If the goal is to complete any one thread in the minimum amount of time (reduce the latency to complete a single operations), then hardware multi-threading is not a good idea.

If the goal is to maximize the efficiency of the system (maximize utilization of the processor, which is equivalent to maximizing completed instruction throughput, then multi-threading helps do this since it provides a way to avoid stalls due to waiting on memory. We care about throughput when we have many threads to run and we want to completed all the threads as quickly as possible, but we don't care how long it takes to complete any one thread.

LuCheng

If the memory latency is 0, does multi-threading make any speedup?

kayvonf

@LuCheng. This is a very good question. What do you think is the answer? If there are no stalls due to long latency operations (such as a data access) would would the efficiency of the processor be?

Kaharjan

@LuCheng I think, if memory latency is 0, all 4 threads in above CPU could run simultaneously (not concurrently). I don't know I am right or not?

kayvonf

@Kaharjan. This is close, but ...

Remember, this processor has only one fetch decode unit and one set of 8 SIMD ALUs. Therefore it can only run one SIMD instruction per clock. This is true regardless of how many of its four threads are actually runnable. Only one can run per clock, so their execution is interleaved in time on the core.

Summary: This illustration has one core that can run one SIMD operation per clock. Therefore it is not possible to run two threads simultaneously. Threads run interleaved on this core.
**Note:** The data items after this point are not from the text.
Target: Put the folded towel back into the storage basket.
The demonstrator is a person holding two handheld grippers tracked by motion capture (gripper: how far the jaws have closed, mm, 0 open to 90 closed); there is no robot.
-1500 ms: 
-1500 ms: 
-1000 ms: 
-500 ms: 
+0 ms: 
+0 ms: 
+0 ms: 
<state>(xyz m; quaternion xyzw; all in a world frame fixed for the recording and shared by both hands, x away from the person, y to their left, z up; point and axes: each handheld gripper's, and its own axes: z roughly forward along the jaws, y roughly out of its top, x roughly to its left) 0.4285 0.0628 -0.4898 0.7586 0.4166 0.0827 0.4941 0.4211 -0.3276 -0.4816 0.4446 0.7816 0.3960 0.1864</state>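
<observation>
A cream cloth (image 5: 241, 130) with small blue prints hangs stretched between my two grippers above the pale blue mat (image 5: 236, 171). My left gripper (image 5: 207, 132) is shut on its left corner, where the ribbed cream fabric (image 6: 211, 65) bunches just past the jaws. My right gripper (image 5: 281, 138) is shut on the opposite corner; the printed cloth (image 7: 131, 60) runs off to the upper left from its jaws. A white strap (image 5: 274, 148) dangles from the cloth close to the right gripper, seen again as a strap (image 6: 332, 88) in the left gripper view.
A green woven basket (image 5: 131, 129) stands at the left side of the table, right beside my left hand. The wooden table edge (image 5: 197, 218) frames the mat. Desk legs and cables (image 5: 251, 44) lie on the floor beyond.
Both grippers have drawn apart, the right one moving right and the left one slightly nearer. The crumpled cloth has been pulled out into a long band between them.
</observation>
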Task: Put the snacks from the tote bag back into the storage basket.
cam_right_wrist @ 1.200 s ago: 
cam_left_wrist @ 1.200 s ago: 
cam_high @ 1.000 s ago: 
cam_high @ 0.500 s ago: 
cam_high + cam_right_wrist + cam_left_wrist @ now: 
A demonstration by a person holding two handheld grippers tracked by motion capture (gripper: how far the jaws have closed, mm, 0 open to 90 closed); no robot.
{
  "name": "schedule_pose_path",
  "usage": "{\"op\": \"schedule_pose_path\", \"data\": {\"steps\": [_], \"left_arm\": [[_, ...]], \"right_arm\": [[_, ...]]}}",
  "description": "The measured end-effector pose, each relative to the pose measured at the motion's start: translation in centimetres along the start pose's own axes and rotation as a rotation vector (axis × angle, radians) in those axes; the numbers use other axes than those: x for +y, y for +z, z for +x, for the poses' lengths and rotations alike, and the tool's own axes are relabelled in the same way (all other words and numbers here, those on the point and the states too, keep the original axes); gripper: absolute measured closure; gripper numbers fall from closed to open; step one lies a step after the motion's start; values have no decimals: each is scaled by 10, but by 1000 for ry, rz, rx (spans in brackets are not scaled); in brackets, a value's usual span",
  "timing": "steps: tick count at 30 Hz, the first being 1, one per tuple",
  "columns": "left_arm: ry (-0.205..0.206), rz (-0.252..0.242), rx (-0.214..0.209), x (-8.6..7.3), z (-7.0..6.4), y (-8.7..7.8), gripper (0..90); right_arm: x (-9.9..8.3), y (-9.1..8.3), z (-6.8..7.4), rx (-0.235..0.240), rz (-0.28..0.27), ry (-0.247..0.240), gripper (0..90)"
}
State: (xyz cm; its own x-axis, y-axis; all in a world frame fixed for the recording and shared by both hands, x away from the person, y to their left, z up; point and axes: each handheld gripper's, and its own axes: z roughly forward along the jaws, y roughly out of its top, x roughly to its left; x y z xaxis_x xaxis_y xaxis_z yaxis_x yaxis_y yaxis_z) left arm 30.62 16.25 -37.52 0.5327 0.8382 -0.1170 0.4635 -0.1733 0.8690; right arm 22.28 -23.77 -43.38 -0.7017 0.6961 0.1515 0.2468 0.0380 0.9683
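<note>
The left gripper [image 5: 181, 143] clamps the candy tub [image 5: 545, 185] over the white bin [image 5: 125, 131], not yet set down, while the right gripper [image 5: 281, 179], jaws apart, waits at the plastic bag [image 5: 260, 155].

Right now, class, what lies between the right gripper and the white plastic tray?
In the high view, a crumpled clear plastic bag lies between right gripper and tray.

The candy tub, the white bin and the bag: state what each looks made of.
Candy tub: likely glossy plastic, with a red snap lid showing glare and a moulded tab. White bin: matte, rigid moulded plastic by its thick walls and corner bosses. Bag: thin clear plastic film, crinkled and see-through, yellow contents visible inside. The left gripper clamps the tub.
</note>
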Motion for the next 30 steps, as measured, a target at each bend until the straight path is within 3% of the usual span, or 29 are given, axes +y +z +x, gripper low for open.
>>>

Note that multi-threading is only a technique that hides stalls. It is a technique for using the execution resources a processor has more efficiently, not increasing instruction throughput of the core when it is full utilized.

Kaharjan

@kayvonf So in above picture, blue box is time for loading elements 0 to 7, then run it using SIMD. if there is no blue box (0 latency), there would be no speedup compared to having multi-thread or not? am I correct?

If my assumption about SIMD correct, I think in the next slides, there should be no overlaps between yellow boxes just like blue box. am I correct?

kayvonf

The figure illustrates what thread (1, 2, 3, or 4) is executed math instructions on the core at a particular moment in time.

The Y-axis is time.
The blue regions indicate which thread is running on the core (instructions from this thread are being executed by the core's ALUs)
The yellow regions indicate periods of time a thread cannot run because it is waiting for memory to return data requested by a load.

You will notice that at any one instant in time (any row in the figure) there is at most one blue column. This is because the core only has one execution unit so only one thread can be running at once.

You will notice that there may be multiple yellow columns at a time, because we are assuming that multiple threads can be waiting on memory requests at the same time. (Multiple requests can be sent to memory.)